Stroke; Numb sensation; Movement disorders; Chameleons
Stroke chameleons are uncommon presentations of stroke that resemble other clinical diagnoses. These chameleons can present as neuropsychiatric symptoms, acute confusional state, altered level of consciousness, seizures and movement disorders. The latter includes Alien Hand Syndrome (AHS), which usually affects the left arm. First described by Goldstein in 1908 as a motor apraxia, the term ‘alien hand’ comes from the French ‘main etrangere’ which Brion, et al. used to describe the foreignness of the limb in patients with corpus callosum lesions. AHS is defined by two criteria: The hand moves involuntarily and acts as though it has its own will. The alien hand moves without the individual’s intention and control and can be viewed as wayward or disobedient, performing movements such as touching the face and removing bed covers. Here, we describe this unusual presentation of acute ischaemic stroke [1].

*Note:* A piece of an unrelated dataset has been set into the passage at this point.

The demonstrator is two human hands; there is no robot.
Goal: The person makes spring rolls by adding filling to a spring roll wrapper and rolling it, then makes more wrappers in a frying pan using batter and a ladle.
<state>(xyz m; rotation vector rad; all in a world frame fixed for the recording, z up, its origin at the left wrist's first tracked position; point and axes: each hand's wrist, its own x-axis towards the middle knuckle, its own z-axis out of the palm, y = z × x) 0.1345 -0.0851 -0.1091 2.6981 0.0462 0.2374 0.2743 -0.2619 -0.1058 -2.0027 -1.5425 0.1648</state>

A 70-year-old right-handed man presented to the movement disorders clinic reporting that his left arm was jumping all over the place. His symptoms started a month earlier when his arm movements woke him up from sleep, touching him and moving spontaneously outside his control. His arm would shoot upwards, needing to be controlled by his right hand. It would grab things in his surroundings without his conscious will and he felt it did not belong to him. This caused difficulties with tasks requiring both hands, such as buttoning his shirt. The involuntary movements gradually settled over the following weeks and he was left with a numb sensation on the left side of the neck, left arm and trunk. His left arm was not weak, but he was unable to maintain its posture and struggled to hold a cup. The other limbs, face, vision and speech were not affected. He had hypertension and hyperlipidaemia and was on aspirin, atorvastatin, lansoprazole and naproxen [2].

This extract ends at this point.